# no idea



## mistyd (Jun 11, 2008)

hi all, 

I am new here and dont know where to start. I was told a week ago that hubby was supposed to have cheated on me. The girl in question has been caught before lying about doing things with people that really didnt happen. I have caught her in some of her lies before. Hubby had witnesses that said nothing happened and when I questioned them, everyone of them told me the same story he told me. I called the girl and told her that if she did have sex with him should would know the answers to the questions I was gonna ask her. I ask her what color underwear he had she told me white. which is lie one.
I ask about tattooes, scars, birthmarks, etc....she just said it was dark. Now I am thinking that if I slept with a married man, I am gonna know something about him that way I could tell it if asked about it. I asked her about certain sounds he did after sex because I have been with him for 15 years and he hasnt changed the things he does after sex since I have been with him. She told me he snorted like a pig, which I have never heard him do that. He has two very distinct things he has done for 15 years and I dont know why after that long that he would change them. My gut says nothing happened, its just that it grates on my nerves to think that they are people out there that would do something like that and that there are people stupid enough to believe her. She told me that her family all believed her but you have too look at the family. It is one where the girls' grandmother told her own daughter it was alright to have sex with her father. So of course they are gonna believe it. 

Anyones input would greatly be appreciated. Thanks so much for listening.


----------



## Deejo (May 20, 2008)

Welcome to the forums mistyd.

Given some people's behavior, I can't refrain from my sarcasm.

This chick obviously has some serious issues. Tell her the next time she sleeps with your husband that she should video tape it, to make her case more convincing.

I hope this is a non-issue where your husband is concerned, or was she successful in raising doubts? Do you suspect something happened that _didn't_ involve sex?


----------



## Amplexor (Feb 13, 2008)

What other people say or think is unimportant in this situation. That you believe and trust in your husband is important. Concentrate on your marriage and let this go. It appears you have enough information here to believe your husband. Just let it go and go on about your lives. What the two of you think is important not what others think.
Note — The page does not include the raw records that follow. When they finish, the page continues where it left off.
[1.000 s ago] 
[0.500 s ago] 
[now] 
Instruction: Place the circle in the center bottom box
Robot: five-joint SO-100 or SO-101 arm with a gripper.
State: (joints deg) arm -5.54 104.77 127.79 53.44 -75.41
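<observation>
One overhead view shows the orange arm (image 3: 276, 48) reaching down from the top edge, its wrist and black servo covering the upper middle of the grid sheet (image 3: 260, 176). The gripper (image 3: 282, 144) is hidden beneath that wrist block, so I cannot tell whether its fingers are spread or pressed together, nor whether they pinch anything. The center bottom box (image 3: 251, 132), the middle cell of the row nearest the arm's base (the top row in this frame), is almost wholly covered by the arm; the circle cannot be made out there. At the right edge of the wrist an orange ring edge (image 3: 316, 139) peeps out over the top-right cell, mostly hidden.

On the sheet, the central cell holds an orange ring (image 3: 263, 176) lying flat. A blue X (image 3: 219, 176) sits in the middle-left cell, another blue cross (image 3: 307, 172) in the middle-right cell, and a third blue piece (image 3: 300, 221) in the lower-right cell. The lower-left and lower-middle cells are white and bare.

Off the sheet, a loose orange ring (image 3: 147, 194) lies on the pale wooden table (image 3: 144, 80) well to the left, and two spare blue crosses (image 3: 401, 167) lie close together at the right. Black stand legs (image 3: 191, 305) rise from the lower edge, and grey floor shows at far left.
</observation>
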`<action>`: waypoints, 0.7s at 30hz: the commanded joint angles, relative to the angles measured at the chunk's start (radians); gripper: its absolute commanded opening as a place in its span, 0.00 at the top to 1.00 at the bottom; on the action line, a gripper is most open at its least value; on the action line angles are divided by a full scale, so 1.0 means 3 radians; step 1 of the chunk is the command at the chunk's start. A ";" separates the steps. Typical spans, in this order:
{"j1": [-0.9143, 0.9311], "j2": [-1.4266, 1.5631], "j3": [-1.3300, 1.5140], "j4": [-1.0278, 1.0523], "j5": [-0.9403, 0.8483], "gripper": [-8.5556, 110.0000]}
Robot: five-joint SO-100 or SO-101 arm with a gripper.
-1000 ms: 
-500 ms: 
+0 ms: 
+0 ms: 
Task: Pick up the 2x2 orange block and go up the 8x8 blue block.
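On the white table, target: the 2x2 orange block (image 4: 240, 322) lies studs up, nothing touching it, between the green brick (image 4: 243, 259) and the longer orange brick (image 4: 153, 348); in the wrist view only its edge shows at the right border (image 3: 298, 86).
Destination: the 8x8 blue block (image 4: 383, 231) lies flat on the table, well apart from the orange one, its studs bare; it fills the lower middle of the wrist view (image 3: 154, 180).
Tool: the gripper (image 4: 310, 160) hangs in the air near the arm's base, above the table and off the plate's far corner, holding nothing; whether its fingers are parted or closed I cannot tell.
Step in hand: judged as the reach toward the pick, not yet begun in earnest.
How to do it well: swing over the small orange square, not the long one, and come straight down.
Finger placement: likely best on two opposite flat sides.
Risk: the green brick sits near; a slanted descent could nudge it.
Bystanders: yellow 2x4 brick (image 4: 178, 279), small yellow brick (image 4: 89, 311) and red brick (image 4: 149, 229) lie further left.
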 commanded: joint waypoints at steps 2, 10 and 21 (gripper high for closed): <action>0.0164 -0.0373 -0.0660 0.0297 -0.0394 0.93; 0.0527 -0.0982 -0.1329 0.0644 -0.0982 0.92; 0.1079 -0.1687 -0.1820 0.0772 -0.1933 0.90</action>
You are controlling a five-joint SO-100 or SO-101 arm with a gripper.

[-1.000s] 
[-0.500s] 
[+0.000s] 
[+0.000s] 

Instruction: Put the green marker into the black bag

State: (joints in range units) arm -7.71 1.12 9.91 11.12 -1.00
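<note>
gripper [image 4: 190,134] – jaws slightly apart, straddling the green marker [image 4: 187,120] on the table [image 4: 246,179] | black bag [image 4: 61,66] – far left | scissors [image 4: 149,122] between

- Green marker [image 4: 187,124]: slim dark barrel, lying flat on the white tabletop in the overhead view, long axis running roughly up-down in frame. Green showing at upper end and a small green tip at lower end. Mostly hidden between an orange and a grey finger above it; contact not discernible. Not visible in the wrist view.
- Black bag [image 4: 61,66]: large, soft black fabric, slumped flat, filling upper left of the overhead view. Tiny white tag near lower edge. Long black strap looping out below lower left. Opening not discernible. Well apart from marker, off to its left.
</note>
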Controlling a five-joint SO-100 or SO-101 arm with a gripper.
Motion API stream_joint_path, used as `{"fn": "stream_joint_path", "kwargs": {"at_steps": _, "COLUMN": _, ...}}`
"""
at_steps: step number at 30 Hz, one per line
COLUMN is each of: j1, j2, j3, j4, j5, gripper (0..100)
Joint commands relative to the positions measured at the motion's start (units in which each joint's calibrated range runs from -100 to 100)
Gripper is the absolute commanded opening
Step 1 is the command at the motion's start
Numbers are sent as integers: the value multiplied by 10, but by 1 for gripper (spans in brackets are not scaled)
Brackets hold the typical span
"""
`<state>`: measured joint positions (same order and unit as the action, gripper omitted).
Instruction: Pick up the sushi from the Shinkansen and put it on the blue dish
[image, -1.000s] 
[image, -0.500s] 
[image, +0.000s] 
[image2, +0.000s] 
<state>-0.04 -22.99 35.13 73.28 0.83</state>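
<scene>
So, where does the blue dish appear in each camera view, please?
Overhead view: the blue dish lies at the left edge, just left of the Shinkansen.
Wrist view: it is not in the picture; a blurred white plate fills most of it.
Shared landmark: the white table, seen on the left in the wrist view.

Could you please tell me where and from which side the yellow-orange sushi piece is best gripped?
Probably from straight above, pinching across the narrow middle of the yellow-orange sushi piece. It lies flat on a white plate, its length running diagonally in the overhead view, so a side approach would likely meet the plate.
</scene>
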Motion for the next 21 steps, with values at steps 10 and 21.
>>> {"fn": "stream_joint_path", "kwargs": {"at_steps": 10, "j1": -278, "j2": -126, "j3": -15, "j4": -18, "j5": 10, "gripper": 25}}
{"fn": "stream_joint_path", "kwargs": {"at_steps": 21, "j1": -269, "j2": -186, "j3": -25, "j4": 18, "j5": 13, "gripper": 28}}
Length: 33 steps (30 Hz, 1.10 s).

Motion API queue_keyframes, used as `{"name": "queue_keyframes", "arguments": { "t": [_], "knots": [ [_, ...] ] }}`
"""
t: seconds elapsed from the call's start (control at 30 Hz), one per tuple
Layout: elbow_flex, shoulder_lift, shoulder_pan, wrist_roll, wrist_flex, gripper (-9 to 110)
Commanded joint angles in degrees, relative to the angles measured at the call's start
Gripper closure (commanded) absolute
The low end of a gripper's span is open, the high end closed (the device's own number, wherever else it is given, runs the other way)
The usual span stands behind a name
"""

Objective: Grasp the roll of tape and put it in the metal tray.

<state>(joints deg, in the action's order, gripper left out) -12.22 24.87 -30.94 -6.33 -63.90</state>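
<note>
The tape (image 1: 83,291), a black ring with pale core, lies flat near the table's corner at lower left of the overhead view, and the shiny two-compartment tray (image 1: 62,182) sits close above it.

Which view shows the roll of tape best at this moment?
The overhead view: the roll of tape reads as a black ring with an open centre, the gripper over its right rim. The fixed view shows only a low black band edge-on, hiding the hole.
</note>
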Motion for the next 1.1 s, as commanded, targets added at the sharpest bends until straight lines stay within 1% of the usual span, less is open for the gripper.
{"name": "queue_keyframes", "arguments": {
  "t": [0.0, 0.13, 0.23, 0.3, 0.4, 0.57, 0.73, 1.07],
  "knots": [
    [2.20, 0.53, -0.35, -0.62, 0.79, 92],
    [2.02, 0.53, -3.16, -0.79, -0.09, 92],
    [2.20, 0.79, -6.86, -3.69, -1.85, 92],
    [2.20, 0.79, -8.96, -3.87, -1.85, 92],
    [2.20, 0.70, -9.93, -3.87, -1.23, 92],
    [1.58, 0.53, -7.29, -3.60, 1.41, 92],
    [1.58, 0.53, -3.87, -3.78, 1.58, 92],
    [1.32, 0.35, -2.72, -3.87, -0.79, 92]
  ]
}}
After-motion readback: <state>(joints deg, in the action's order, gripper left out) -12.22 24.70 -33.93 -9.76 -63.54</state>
Good luck


----------



## mistyd (Jun 11, 2008)

My hubby told me the more people knowed that it bothered me that they would keep it going. I asked the girl if she had mental problems that she needed pills or locked up over. Like I told everyone, I am stand behind him no matter what but it just grates at me to think that she would do this. She has been known to do it before. Like I said, I have caught her in lies before this. I absolutely do not believe her because she can tell me nothing about him. I know him like a book. I have chalked it to stupidity and she is hardup for a man. which by the way, I did tell her that if she is hardup for a man, that they make dildos for such things. :smthumbup: 

Thanks for listening. I just needed someone elses input about the situation. Other people have told me the same thing you guys have. Thanks.


----------



## swedish (Mar 6, 2008)

Life is too short to surround yourself with toxic people. If at all possible, I would end all contact with this woman.


----------



## BlueCreek (May 5, 2008)

I agree with everyone else. This woman is stressing you out and causing anxiety. Sounds like she just gets off by causing people emotional issues. By letting her affect you, your basically giving her exactly what she wants. You obviously trust your husband, which from everything I've read here is 100% the right decision, so the best thing you can do for both yourself and him is just pretend the woman doesn't exist.


----------



## draconis (Oct 3, 2007)

mistyd said:


> hi all,
> 
> I am new here and dont know where to start. I was told a week ago that hubby was supposed to have cheated on me. The girl in question has been caught before lying about doing things with people that really didnt happen. I have caught her in some of her lies before. Hubby had witnesses that said nothing happened and when I questioned them, everyone of them told me the same story he told me. I called the girl and told her that if she did have sex with him should would know the answers to the questions I was gonna ask her. I ask her what color underwear he had she told me white. which is lie one.
> I ask about tattooes, scars, birthmarks, etc....she just said it was dark. Now I am thinking that if I slept with a married man, I am gonna know something about him that way I could tell it if asked about it. I asked her about certain sounds he did after sex because I have been with him for 15 years and he hasnt changed the things he does after sex since I have been with him. She told me he snorted like a pig, which I have never heard him do that. He has two very distinct things he has done for 15 years and I dont know why after that long that he would change them. My gut says nothing happened, its just that it grates on my nerves to think that they are people out there that would do something like that and that there are people stupid enough to believe her. She told me that her family all believed her but you have too look at the family. It is one where the girls' grandmother told her own daughter it was alright to have sex with her father. So of course they are gonna believe it.
> ...


It seems she is looking for any attention at any cost, cut her out of your lives as much as possible.

draconis


----------



## mistyd (Jun 11, 2008)

Hi all,

Things are so much better here. Thanks for listening. Its something that some ppl do to cause pain and sometimes they just dont care. I have complete faith in my hubby and trust. What most ppl dont know about him is he is honest and tells me everything. That kills this other family that is backing this girl because they used to be his in-laws. He was married into the family about 17 years ago and they havent liked him since his ex-wife dumped him for another man. They tried to blame him for it but she moved another guy in while he was moving out. When we first started dating, he told me that he would always be honest with me if I was honest with him. Here we are almost 15 years later going strong and that kills his ex inlaws. 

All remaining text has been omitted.